The cat had tried biting his hand as he finally reached out to grab it by the scruff of it's neck, wriggling as he fought to pull it free.

"I'm not even a cat person," he had growled, wedging his other hand between the thrashing cat and the storm drain. "So I better not get a disease because of you."

It put up a valiant fight, but he managed to yank it into the open, wincing as something popped sickeningly. Percy immediately sat up to keep it at arms length, panicking because he couldn't just let it tear off into the night, not with it breathing that hard and it's leg dangling like that. Water streaked down his face and he flipped his soaked hair from his eyes, trying to turn the animal to get a better look.

It gave him the nastiest look, a constant growl vibrating through it's tiny frame.

"I'm taking you to the vet," he had told it, grip tightening as it wriggled again. "You're going to the vet."

So he swaddled it in his jacket and held it to his chest best he could, which made nonchalantly lounging on the bus a little harder.
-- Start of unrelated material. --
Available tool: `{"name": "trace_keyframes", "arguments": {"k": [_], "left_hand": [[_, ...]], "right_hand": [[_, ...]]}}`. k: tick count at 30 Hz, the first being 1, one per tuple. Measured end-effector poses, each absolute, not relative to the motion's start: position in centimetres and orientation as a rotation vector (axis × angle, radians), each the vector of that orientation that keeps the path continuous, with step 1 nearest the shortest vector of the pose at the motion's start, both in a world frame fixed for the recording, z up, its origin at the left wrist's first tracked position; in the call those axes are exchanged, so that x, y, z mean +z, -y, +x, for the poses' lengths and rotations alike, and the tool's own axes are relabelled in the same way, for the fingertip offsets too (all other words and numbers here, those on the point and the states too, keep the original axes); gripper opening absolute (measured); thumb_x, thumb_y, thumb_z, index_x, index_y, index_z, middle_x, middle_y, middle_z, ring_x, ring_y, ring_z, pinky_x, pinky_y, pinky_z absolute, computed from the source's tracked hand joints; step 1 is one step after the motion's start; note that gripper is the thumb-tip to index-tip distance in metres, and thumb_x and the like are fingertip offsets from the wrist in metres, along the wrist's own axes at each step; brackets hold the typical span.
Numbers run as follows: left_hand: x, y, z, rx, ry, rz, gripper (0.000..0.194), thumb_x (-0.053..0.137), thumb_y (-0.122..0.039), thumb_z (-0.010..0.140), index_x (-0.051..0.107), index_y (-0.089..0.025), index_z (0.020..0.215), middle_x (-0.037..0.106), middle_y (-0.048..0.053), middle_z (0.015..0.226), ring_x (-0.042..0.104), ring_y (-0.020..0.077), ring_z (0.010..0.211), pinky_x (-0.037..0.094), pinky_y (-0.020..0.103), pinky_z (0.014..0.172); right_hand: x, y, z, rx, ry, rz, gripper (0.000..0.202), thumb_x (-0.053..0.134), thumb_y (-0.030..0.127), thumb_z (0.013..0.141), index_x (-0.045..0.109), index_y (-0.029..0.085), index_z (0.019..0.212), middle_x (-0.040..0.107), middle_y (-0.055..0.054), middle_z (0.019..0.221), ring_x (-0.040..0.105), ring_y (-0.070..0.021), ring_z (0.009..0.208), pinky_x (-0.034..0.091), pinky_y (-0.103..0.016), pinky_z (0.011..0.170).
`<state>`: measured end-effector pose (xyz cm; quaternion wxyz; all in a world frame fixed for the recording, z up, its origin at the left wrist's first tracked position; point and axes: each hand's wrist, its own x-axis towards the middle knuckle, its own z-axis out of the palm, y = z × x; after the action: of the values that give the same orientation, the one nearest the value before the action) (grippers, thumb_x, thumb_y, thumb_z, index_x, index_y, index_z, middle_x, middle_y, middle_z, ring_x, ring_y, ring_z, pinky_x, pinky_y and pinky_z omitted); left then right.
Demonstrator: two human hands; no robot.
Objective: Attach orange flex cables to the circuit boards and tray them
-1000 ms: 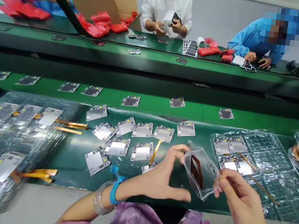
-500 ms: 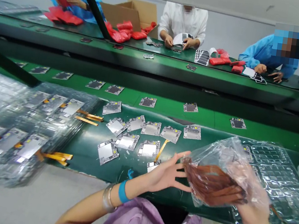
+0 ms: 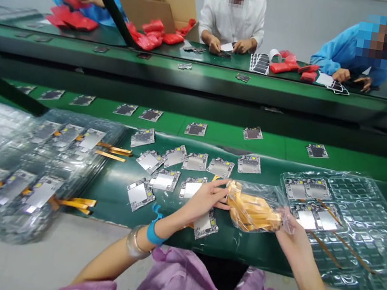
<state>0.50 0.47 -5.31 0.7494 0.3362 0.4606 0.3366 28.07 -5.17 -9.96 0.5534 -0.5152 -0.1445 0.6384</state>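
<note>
A clear plastic bag of orange ribbon cables (image 3: 254,211) is held between my two hands, above the green bench. My left hand (image 3: 209,197), with a blue wristband, has its fingers closed at the bag's left end. At the opposite end, my right hand (image 3: 293,240) grips the bunched plastic. Beside my left hand lies a circuit board (image 3: 193,187) with a silver shield, and another board (image 3: 206,227) lies partly under that wrist. To the right, a clear blister tray (image 3: 352,191) carries several boards with orange ribbon cables trailing toward me.
Stacked clear trays (image 3: 105,128) with boards stand at the left. Several loose boards (image 3: 177,181) lie mid-bench, and more sit on the green conveyor belt (image 3: 223,137). Across it, three people work near red packets (image 3: 153,36) and a cardboard box (image 3: 150,12). A dark post (image 3: 9,93) slants in at left.
The bag has come down and left, turning so the cables show bright orange. My left fingers have closed from a spread pose onto its end. Boards in the right tray are now uncovered.
</note>
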Motion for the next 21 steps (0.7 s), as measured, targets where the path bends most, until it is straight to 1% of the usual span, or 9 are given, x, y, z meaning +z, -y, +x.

Thankfully, it was practically law not to look at the crazy dude on public transportation, even if said crazy dude was drenched head to toe in New York Street Soup and holding a hissing tumor.

"Well," the vet told him three hours later with a sunny smile. "She's a little dehydrated, despite being so water logged, and her back leg is broken, but she should recover in no time if you make sure-"

"It's not mine," he glanced back to where the cat had been taken.

The sunny smile had dimmed. "A stray?"

He was wondering if it managed to maim any of the nurses.

"She isn't chipped, so she'll need to be put in the shelter system, but you still would have to cover the cost of her operation."